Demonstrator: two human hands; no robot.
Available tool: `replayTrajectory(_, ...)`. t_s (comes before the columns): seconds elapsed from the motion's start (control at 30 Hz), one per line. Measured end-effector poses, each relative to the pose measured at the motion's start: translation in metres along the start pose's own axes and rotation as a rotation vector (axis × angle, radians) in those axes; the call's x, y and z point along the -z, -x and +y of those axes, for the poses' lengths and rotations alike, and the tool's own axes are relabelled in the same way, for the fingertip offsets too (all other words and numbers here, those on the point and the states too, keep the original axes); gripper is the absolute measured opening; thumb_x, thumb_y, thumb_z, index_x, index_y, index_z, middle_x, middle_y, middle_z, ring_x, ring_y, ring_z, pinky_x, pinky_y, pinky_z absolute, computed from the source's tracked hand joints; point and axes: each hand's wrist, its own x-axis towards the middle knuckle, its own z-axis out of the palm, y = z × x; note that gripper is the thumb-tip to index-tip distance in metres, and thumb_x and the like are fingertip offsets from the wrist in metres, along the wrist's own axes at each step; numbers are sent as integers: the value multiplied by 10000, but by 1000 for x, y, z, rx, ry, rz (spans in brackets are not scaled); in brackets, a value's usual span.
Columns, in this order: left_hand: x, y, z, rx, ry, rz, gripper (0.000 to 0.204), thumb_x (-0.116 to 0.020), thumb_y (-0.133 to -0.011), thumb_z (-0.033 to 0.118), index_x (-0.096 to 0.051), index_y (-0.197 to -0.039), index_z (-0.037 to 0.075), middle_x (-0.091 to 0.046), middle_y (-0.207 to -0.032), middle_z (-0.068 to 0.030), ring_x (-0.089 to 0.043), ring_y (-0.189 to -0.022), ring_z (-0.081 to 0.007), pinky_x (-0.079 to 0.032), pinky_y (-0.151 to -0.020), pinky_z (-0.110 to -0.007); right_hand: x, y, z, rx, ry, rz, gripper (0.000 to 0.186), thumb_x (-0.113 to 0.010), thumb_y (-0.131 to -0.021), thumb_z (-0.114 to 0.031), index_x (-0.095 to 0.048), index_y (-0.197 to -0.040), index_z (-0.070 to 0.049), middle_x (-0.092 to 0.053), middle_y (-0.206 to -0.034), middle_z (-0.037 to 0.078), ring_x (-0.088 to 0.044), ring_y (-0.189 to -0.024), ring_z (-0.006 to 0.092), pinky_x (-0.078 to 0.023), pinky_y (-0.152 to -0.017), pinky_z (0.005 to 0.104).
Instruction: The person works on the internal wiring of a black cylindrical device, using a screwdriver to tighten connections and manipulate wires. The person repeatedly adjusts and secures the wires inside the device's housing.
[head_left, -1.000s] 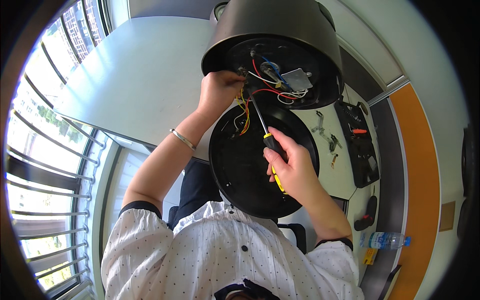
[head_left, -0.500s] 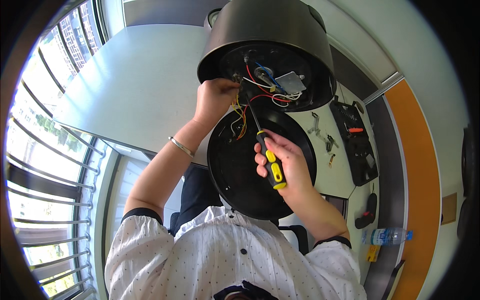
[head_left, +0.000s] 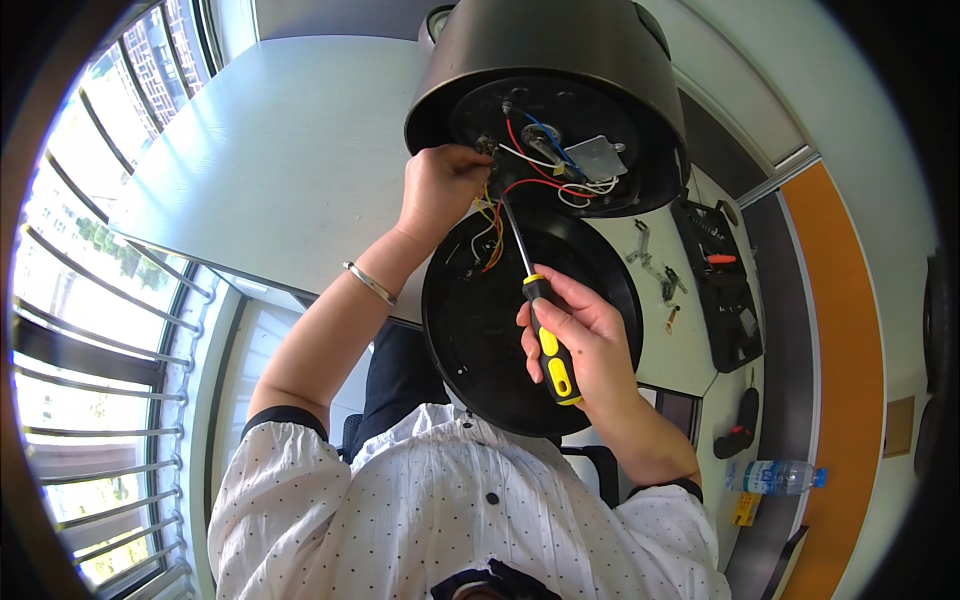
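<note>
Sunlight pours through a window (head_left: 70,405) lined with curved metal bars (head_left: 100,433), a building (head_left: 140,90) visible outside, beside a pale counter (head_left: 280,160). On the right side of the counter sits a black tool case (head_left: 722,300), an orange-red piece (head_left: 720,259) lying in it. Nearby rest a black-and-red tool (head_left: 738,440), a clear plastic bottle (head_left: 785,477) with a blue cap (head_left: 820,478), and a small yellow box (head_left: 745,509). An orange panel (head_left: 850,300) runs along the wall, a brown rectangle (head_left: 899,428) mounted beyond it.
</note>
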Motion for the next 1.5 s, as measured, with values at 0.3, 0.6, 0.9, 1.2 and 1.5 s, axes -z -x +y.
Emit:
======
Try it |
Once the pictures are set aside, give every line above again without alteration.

Response for this exercise |
Demonstrator: two human hands; no robot.
Available tool: `replayTrajectory(_, ...)`. t_s (comes before the columns): seconds elapsed from the motion's start (control at 30 Hz), one per line. Measured end-effector poses, each relative to the pose measured at the motion's start: translation in metres along the start pose's own axes and rotation as a rotation vector (axis × angle, radians) in those axes; the call's x, y and z point along the -z, -x and +y of those axes, for the poses' lengths and rotations alike, and the tool's own axes are relabelled in the same way, for the fingertip offsets too (all other words and numbers here, those on the point and the states too, keep the original axes); gripper is the absolute measured opening; thumb_x, thumb_y, thumb_z, index_x, index_y, index_z, middle_x, middle_y, middle_z, ring_x, ring_y, ring_z, pinky_x, pinky_y, pinky_z absolute, computed from the source's tracked hand joints; point and axes: each hand's wrist, its own x-axis towards the middle knuckle, its own z-axis out of the palm, y = z × x; note that gripper is the thumb-tip to index-tip distance in metres, and thumb_x and the like are fingertip offsets from the wrist in metres, along the wrist's own axes at each step; numbers are sent as integers: the value multiplied by 10000, but by 1000 for x, y, z, rx, ry, rz (spans in brackets are not scaled); in brackets, a value's usual span.
Columns, in this order: left_hand: x, y, z, rx, ry, rz, gripper (0.000 to 0.204), thumb_x (-0.116 to 0.020), thumb_y (-0.133 to -0.011), thumb_z (-0.033 to 0.118), index_x (-0.096 to 0.051), index_y (-0.197 to -0.039), index_z (-0.037 to 0.075), middle_x (-0.091 to 0.046), middle_y (-0.207 to -0.032), middle_z (-0.068 to 0.030), ring_x (-0.089 to 0.043), ring_y (-0.189 to -0.022), ring_z (-0.081 to 0.007), pinky_x (-0.079 to 0.032), pinky_y (-0.151 to -0.020), pinky_z (-0.110 to -0.007); right_hand: x, y, z, rx, ry, rz, gripper (0.000 to 0.186), thumb_x (-0.113 to 0.010), thumb_y (-0.131 to -0.021), thumb_z (-0.114 to 0.031), index_x (-0.095 to 0.048), index_y (-0.197 to -0.040), index_z (-0.070 to 0.049), middle_x (-0.092 to 0.053), middle_y (-0.206 to -0.034), middle_z (-0.037 to 0.078), ring_x (-0.088 to 0.044), ring_y (-0.189 to -0.024), ring_z (-0.006 to 0.092), pinky_x (-0.078 to 0.023), pinky_y (-0.152 to -0.017), pinky_z (0.005 to 0.104).
Instruction: The person works on the internal wiring of a black cylindrical device, using a screwdriver to tighten connections and manipulate wires. The person repeatedly adjusts and secures the wires inside the device's housing.
[head_left, -1.000s] 
[head_left, -0.500s] 
[head_left, +0.000s] 
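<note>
Sunlight pours through a window (head_left: 70,405) lined with curved metal bars (head_left: 100,433), a building (head_left: 140,90) visible outside, beside a pale counter (head_left: 280,160). On the right side of the counter sits a black tool case (head_left: 722,300), an orange-red piece (head_left: 720,259) lying in it. Nearby rest a black-and-red tool (head_left: 738,440), a clear plastic bottle (head_left: 785,477) with a blue cap (head_left: 820,478), and a small yellow box (head_left: 745,509). An orange panel (head_left: 850,300) runs along the wall, a brown rectangle (head_left: 899,428) mounted beyond it.
</note>
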Motion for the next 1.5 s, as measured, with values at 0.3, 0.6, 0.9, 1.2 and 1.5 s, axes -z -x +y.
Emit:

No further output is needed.